For years before becoming HHS secretary, Kennedy built a reputation as a vaccine skeptic. He has said, incorrectly, that vaccines are not tested in placebo-controlled trials or “safety tested.” He has also repeatedly claimed a link between the measles vaccine and autism, though peer-reviewed studies have repeatedly found no such relationship.
Paul Offit, a vaccine researcher at Children’s Hospital of Philadelphia who is a former member of ACIP and another advisory committee on vaccines convened by the Food and Drug Administration, said he was disappointed that Kulldorff called for open debate without mentioning decisions made by Kennedy that had been made without debate.
For instance, Offit said, the ACIP committee had been shown data by a former CDC employee, Fiona Havers, that showed children were at risk from hospitalization and death from Covid-19, and that some of those deaths were in children without risk factors. Yet Kennedy had “unilaterally” decided not to recommend the shots for children without risk factors. “He didn’t explain why, he didn’t have a discussion with anyone, and Fiona Havers quit,” Offit said.

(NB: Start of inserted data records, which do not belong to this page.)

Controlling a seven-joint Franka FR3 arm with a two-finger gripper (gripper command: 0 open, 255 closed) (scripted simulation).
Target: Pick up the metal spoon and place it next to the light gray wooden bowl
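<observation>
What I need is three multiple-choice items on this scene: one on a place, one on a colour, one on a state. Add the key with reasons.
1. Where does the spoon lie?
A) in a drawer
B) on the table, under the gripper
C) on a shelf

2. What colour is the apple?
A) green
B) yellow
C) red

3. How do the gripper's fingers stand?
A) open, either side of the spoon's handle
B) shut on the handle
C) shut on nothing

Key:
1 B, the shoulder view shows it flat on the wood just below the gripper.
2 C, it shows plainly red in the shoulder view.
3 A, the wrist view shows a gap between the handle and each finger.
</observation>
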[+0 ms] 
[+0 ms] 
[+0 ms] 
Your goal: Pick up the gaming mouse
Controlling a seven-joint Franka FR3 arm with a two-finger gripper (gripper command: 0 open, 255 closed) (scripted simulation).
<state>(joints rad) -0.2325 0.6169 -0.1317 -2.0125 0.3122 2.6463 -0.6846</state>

Offit also said that at a previous meeting of the current ACIP, where the panel had decided to recommend against any use of the vaccine preservative thimerosal, the panel was presented data from an activist that Offit said was riddled with errors.
“When he talks about wanting to be open-minded and share these decisions based on good science, he doesn’t actually do that in practice,” Offit said of Kulldorff.